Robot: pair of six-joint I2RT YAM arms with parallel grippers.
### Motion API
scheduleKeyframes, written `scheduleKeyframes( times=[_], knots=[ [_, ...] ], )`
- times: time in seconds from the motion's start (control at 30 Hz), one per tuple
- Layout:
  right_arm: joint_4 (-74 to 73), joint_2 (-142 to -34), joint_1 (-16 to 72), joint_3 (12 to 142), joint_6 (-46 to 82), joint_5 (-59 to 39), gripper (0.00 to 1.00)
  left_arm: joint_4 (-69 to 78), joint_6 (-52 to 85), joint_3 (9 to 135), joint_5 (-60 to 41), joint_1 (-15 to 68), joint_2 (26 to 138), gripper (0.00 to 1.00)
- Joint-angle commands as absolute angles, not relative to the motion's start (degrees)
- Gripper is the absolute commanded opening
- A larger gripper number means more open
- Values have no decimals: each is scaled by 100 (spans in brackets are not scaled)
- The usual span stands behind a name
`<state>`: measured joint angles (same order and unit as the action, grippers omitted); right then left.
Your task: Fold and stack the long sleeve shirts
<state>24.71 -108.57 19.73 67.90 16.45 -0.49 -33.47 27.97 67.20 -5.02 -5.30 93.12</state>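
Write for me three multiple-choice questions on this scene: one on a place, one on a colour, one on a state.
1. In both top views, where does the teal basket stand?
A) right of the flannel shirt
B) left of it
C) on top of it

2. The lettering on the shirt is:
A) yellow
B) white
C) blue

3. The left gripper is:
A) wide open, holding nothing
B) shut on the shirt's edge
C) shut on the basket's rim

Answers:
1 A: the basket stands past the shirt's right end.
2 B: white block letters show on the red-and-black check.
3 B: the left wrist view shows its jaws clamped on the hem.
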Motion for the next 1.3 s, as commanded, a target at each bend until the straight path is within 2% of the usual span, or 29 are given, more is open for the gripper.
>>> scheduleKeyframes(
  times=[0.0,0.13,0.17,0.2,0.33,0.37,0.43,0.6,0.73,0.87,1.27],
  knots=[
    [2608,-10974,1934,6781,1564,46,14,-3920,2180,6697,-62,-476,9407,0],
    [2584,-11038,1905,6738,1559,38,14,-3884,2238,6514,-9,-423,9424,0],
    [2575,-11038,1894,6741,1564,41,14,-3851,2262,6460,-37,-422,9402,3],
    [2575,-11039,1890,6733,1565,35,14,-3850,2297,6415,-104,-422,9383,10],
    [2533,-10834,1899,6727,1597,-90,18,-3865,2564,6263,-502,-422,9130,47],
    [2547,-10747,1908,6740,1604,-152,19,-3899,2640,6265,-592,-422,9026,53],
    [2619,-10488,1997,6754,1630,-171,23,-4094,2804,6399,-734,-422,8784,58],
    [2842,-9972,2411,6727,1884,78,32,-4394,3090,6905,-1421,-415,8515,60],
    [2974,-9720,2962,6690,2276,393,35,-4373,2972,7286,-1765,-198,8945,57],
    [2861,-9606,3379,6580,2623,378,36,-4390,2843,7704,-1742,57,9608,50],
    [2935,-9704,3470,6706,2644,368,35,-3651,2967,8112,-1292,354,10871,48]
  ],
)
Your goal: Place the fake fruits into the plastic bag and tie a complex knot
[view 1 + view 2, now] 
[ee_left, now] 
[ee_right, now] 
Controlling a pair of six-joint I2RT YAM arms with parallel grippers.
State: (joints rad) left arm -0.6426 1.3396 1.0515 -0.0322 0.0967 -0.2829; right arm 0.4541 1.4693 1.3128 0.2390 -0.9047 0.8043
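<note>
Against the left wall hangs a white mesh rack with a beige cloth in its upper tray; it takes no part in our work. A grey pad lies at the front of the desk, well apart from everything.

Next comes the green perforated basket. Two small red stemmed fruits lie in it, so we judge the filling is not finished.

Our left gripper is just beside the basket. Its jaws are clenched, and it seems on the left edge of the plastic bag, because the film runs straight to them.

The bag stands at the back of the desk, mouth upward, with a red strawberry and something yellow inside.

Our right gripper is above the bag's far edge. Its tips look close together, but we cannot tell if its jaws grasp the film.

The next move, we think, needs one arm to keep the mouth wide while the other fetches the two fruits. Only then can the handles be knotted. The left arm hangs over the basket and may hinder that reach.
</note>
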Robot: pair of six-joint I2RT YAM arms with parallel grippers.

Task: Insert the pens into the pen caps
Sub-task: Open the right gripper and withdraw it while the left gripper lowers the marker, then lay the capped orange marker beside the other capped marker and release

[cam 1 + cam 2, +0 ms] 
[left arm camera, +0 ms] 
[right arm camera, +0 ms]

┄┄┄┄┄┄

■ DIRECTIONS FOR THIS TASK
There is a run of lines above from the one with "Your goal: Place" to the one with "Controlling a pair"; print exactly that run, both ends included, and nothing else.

■ OUTPUT FOR THIS TASK
Your goal: Place the fake fruits into the plastic bag and tie a complex knot
[view 1 + view 2, now] 
[ee_left, now] 
[ee_right, now] 
Controlling a pair of six-joint I2RT YAM arms with parallel grippers.

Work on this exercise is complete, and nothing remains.